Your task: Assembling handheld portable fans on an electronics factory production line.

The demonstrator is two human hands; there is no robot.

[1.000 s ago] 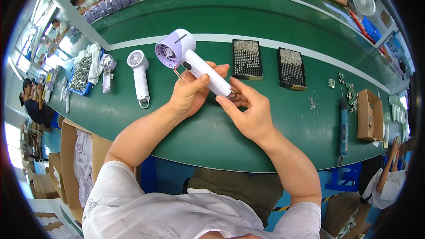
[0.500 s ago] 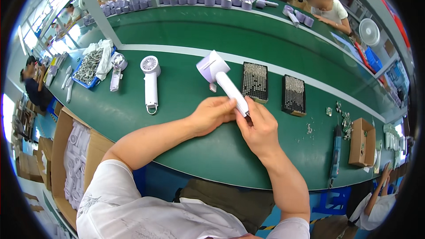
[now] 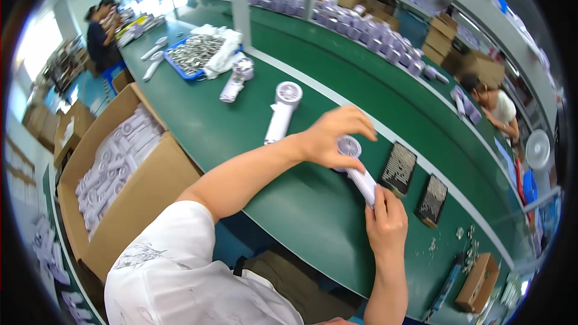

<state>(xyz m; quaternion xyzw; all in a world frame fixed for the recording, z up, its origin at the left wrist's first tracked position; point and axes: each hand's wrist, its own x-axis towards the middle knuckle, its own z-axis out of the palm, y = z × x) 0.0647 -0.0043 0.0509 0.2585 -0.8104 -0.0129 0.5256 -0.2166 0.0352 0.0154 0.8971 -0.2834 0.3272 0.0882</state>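
Observation:
A white and pale purple handheld fan (image 3: 362, 185) is tilted over the green table, its round grille facing up. My right hand (image 3: 387, 219) grips the lower end of its handle. Around the fan's head arches my left hand (image 3: 328, 138), thumb and fingers apart; the thumb lies close to the fan's neck, and I cannot tell whether it touches. Left of that hand, another handheld fan (image 3: 280, 121) lies on the table, its lower end hidden by my left forearm. Farther left rests a fan with its handle opened up (image 3: 233, 84).
Two black trays of small metal parts (image 3: 399, 167) (image 3: 432, 198) stand right of the fan. A blue tray of metal rings (image 3: 188, 74) lies far left. A carton of white fan parts (image 3: 123, 168) stands left. A power screwdriver (image 3: 445, 289) lies beside a small carton (image 3: 478, 283).
My view has swung to the left. The fan has been turned so its grille shows. My left hand has left the handle and opened near the fan's head; my right hand keeps hold.

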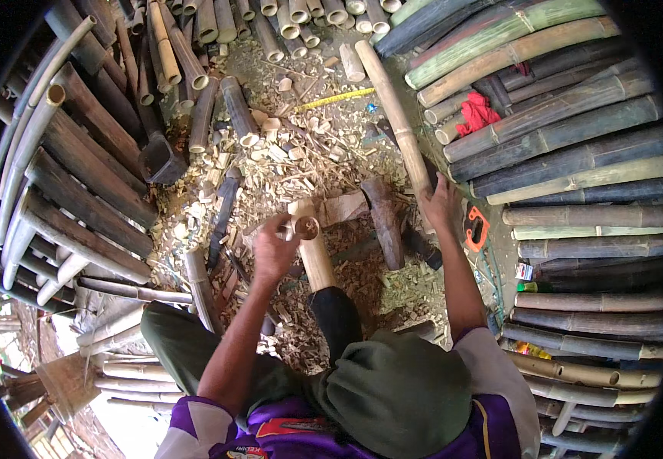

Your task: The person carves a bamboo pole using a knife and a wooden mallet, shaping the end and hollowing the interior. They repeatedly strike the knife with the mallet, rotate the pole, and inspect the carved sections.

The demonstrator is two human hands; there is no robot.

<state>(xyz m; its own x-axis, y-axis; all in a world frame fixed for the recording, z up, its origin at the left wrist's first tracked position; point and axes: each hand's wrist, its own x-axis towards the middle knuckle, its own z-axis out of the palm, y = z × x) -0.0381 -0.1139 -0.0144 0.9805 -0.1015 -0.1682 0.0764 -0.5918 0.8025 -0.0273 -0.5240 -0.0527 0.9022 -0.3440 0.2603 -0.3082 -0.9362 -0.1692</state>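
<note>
The thumb and fingers of my left hand [272,249] close on the edge of a small round bamboo piece [307,227], whose brown open end faces up. Just below it lies a peeled pale bamboo length [317,264], its near end against a dark, sleeve-like form [335,315]. Over on the right, my right hand [440,205] grips the near part of a long pale bamboo pole [396,115] that slants away to the far side; the pole partly hides its fingers. A brown wooden block [382,222] sits between the two hands.
Wood chips [301,164] cover the ground ahead. Dark bamboo poles [86,164] are stacked at left, and more poles [568,145] at right, with a red cloth [478,113] on them. An orange-handled saw [476,229] and a yellow tape measure [335,99] lie on the ground.
</note>
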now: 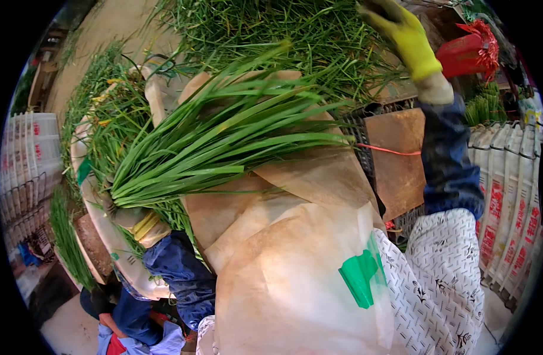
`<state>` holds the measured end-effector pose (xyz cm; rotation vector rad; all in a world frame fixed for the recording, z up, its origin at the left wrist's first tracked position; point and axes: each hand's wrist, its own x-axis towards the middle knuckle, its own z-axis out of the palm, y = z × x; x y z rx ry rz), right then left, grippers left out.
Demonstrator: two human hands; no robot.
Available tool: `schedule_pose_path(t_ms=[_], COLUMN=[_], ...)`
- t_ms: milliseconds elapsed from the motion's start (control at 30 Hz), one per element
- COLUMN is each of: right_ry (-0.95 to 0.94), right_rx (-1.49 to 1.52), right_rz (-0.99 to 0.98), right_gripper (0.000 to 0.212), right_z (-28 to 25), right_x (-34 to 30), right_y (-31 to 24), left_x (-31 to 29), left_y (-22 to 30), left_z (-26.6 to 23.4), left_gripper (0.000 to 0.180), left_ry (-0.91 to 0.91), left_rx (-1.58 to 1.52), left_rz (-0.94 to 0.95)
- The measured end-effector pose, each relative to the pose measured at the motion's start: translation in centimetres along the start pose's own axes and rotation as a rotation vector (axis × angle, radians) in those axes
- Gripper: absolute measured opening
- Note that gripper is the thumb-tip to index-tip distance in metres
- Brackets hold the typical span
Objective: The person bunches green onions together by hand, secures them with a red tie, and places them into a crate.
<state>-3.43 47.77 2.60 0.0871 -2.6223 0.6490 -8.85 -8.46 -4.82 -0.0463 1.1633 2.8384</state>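
Observation:
A bunch of long green garlic chives [236, 127] fans out to the right across my lap, its pale stem ends at the left. My left hand [129, 218], in a glove with a yellow cuff, is closed round those stem ends. My fingers there are partly hidden by the leaves. Raised at the upper right is my right hand [405, 41], in a yellow glove with a dark palm. Its fingers are stretched out and somewhat blurred, with nothing seen in them. A brownish plastic sheet [295, 266] with a green tape patch [360, 278] covers my lap.
Loose green leaves [277, 35] are heaped ahead. A white tub [94, 207] with more leaves is at the left. White crates stand left [31, 171] and right [502, 201]. A red bag [467, 53] lies far right. Another person [132, 322] is at the lower left.

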Motion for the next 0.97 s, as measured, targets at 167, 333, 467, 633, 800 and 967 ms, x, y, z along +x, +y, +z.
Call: schedule_pose_path(t_ms=[167, 333, 467, 633, 800, 967], right_ry=[0.225, 0.134, 0.174, 0.085, 0.005, -0.506], right_rx=[0.679, 0.735, 0.898, 0.904, 0.385, 0.393], right_rz=[0.565, 0.619, 0.534, 0.399, -0.046, -0.011], right_gripper=[0.022, 0.023, 0.031, 0.038, 0.041, 0.035], right_z=[0.9, 1.5, 3.1, 5.8, 10.9, 12.4], right_x=[-6.6, -9.5, -8.3, -5.1, 0.2, 3.6], right_y=[-3.1, -4.0, -6.9, -6.9, -5.2, -7.2], left_x=[-0.1, -0.4, -0.4, -0.8, -0.3, -0.6], left_y=[0.3, -0.9, -0.3, -0.6, -1.1, -0.6], left_z=[-1.4, -2.7, -4.6, -4.9, -4.4, -8.9], left_gripper=[0.031, 0.024, 0.018, 0.011, 0.016, 0.024], left_ry=[0.078, -0.175, -0.020, -0.020, 0.031, -0.174], left_rx=[0.052, -0.103, -0.202, -0.192, -0.319, -0.260], left_rz=[0.117, 0.186, 0.178, 0.228, 0.281, 0.254])
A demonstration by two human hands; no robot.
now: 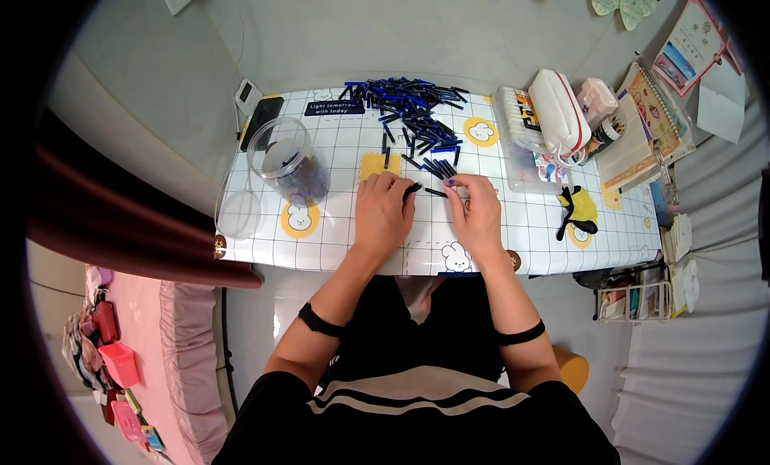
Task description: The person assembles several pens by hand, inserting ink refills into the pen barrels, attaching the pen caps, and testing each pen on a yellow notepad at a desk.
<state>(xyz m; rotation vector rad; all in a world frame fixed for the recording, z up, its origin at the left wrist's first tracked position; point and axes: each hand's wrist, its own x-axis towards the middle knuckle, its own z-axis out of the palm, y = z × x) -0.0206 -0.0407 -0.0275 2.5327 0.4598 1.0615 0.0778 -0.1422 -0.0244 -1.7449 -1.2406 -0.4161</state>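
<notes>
On the near side of the heap of blue-black tubes [405, 100], the left hand [383, 212] pinches dark tubes [412, 190]; the right hand [477, 212], likewise nearside, curls at the end of a single tube [435, 192], whether gripping it I cannot tell; a light, level pinch should suit.

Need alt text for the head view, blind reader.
A person's left hand seems to hold dark tubes; the right hand is beside a loose tube on a grid-patterned table. Beyond lies a blue-and-black heap of tubes. A clear jar stands left, a white pouch right.
</notes>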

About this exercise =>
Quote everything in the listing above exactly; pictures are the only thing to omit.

Final answer =>
Your task: Assembling handheld portable fans on an electronics factory production line.

The demonstrator is two human hands; there is no robot.

[1.000 s ago] 
[0.500 s ago] 
[now] 

<state>(xyz m; quaternion xyzw; all in a world frame fixed for the recording, z up, its origin at the left wrist's first tracked position; point and axes: each hand's wrist, its own x-axis towards the middle knuckle, its own z-axis out of the palm, y = z × x) 0.0647 -0.0043 0.0509 0.2585 -0.8104 -0.0129 0.5256 -0.2166 0.0352 0.0154 0.8971 -0.2834 0.3272 0.0882</state>
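Observation:
A white and pale purple handheld fan (image 3: 362, 185) is tilted over the green table, its round grille facing up. My right hand (image 3: 387, 219) grips the lower end of its handle. Around the fan's head arches my left hand (image 3: 328, 138), thumb and fingers apart; the thumb lies close to the fan's neck, and I cannot tell whether it touches. Left of that hand, another handheld fan (image 3: 280, 121) lies on the table, its lower end hidden by my left forearm. Farther left rests a fan with its handle opened up (image 3: 233, 84).
Two black trays of small metal parts (image 3: 399, 167) (image 3: 432, 198) stand right of the fan. A blue tray of metal rings (image 3: 188, 74) lies far left. A carton of white fan parts (image 3: 123, 168) stands left. A power screwdriver (image 3: 445, 289) lies beside a small carton (image 3: 478, 283).
My view has swung to the left. The fan has been turned so its grille shows. My left hand has left the handle and opened near the fan's head; my right hand keeps hold.
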

Your task: The person carves a bamboo pole using a knife and a wooden mallet, shaping the end and hollowing the interior. They repeatedly strike the knife with the mallet, rotate the pole, and inspect the carved sections.

The demonstrator is two human hands; there is no robot.

<state>(xyz m; its own x-axis, y-axis; all in a world frame fixed for the recording, z up, its origin at the left wrist's first tracked position; point and axes: each hand's wrist, its own x-axis towards the middle knuckle, its own z-axis out of the palm, y = z × x) -0.0381 -0.1139 -0.0144 0.9805 -0.1015 -0.1682 0.0764 -0.5918 0.8025 -0.0273 -0.5240 -0.0527 0.9022 -0.3440 0.2603 -0.3082 -0.9362 -0.1692</state>
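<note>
The thumb and fingers of my left hand [272,249] close on the edge of a small round bamboo piece [307,227], whose brown open end faces up. Just below it lies a peeled pale bamboo length [317,264], its near end against a dark, sleeve-like form [335,315]. Over on the right, my right hand [440,205] grips the near part of a long pale bamboo pole [396,115] that slants away to the far side; the pole partly hides its fingers. A brown wooden block [382,222] sits between the two hands.
Wood chips [301,164] cover the ground ahead. Dark bamboo poles [86,164] are stacked at left, and more poles [568,145] at right, with a red cloth [478,113] on them. An orange-handled saw [476,229] and a yellow tape measure [335,99] lie on the ground.
</note>
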now: 
`<state>` holds the measured end-effector pose (xyz cm; rotation vector rad; all in a world frame fixed for the recording, z up, its origin at the left wrist's first tracked position; point and axes: each hand's wrist, its own x-axis towards the middle knuckle, its own z-axis out of the palm, y = z × x; x y z rx ry rz), right then left, grippers left out.
Demonstrator: two human hands; no robot.
Available tool: `schedule_pose_path(t_ms=[_], COLUMN=[_], ...)`
- t_ms: milliseconds elapsed from the motion's start (control at 30 Hz), one per element
- COLUMN is each of: right_ry (-0.95 to 0.94), right_rx (-1.49 to 1.52), right_rz (-0.99 to 0.98), right_gripper (0.000 to 0.212), right_z (-28 to 25), right_x (-34 to 30), right_y (-31 to 24), left_x (-31 to 29), left_y (-22 to 30), left_z (-26.6 to 23.4), left_gripper (0.000 to 0.180), left_ry (-0.91 to 0.91), left_rx (-1.58 to 1.52), left_rz (-0.94 to 0.95)
- The measured end-effector pose, each relative to the pose measured at the motion's start: translation in centimetres along the start pose's own axes and rotation as a rotation vector (axis × angle, radians) in those axes
- Gripper: absolute measured opening
- Note that gripper is the thumb-tip to index-tip distance in metres
- Brackets hold the typical span
Objective: The person bunches green onions together by hand, secures them with a red tie, and places them into a crate.
<state>-3.43 47.77 2.60 0.0871 -2.6223 0.6490 -8.85 -8.46 -4.82 -0.0463 1.1633 2.8384</state>
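Observation:
A bunch of long green garlic chives [236, 127] fans out to the right across my lap, its pale stem ends at the left. My left hand [129, 218], in a glove with a yellow cuff, is closed round those stem ends. My fingers there are partly hidden by the leaves. Raised at the upper right is my right hand [405, 41], in a yellow glove with a dark palm. Its fingers are stretched out and somewhat blurred, with nothing seen in them. A brownish plastic sheet [295, 266] with a green tape patch [360, 278] covers my lap.
Loose green leaves [277, 35] are heaped ahead. A white tub [94, 207] with more leaves is at the left. White crates stand left [31, 171] and right [502, 201]. A red bag [467, 53] lies far right. Another person [132, 322] is at the lower left.
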
Motion for the next 0.97 s, as measured, targets at 167, 333, 467, 633, 800 and 967 ms, x, y, z along +x, +y, +z.
Call: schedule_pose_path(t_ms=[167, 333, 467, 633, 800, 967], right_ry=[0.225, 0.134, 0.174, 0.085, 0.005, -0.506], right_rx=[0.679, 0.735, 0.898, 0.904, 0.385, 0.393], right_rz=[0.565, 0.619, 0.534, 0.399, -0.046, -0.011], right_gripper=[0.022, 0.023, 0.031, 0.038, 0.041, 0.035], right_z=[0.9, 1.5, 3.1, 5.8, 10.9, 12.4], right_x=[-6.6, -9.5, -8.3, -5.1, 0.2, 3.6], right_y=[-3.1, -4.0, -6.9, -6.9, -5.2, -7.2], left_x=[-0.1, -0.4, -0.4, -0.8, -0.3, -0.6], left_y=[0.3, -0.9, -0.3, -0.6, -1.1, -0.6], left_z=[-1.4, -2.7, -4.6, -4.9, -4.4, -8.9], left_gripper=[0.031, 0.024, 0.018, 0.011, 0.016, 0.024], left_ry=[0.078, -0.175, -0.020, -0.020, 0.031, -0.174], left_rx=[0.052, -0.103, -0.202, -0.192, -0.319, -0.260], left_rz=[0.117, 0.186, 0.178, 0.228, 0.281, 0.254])
A demonstration by two human hands; no robot.
now: 
Task description: The person assembles several pens by hand, inserting ink refills into the pen barrels, attaching the pen caps, and testing each pen on a yellow notepad at a desk.
<state>(xyz m; rotation vector rad; all in a world frame fixed for the recording, z up, its origin at the left wrist's first tracked position; point and axes: each hand's wrist, its own x-axis towards the middle knuckle, its own z-axis out of the palm, y = z × x) -0.0206 -0.0407 -0.0275 2.5327 0.4598 1.0615 0.0778 -0.1422 -0.0244 -1.7449 -1.2406 -0.4161</state>
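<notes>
On the near side of the heap of blue-black tubes [405, 100], the left hand [383, 212] pinches dark tubes [412, 190]; the right hand [477, 212], likewise nearside, curls at the end of a single tube [435, 192], whether gripping it I cannot tell; a light, level pinch should suit.

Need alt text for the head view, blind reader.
A person's left hand seems to hold dark tubes; the right hand is beside a loose tube on a grid-patterned table. Beyond lies a blue-and-black heap of tubes. A clear jar stands left, a white pouch right.
</notes>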

The exercise calls for nothing more than this answer.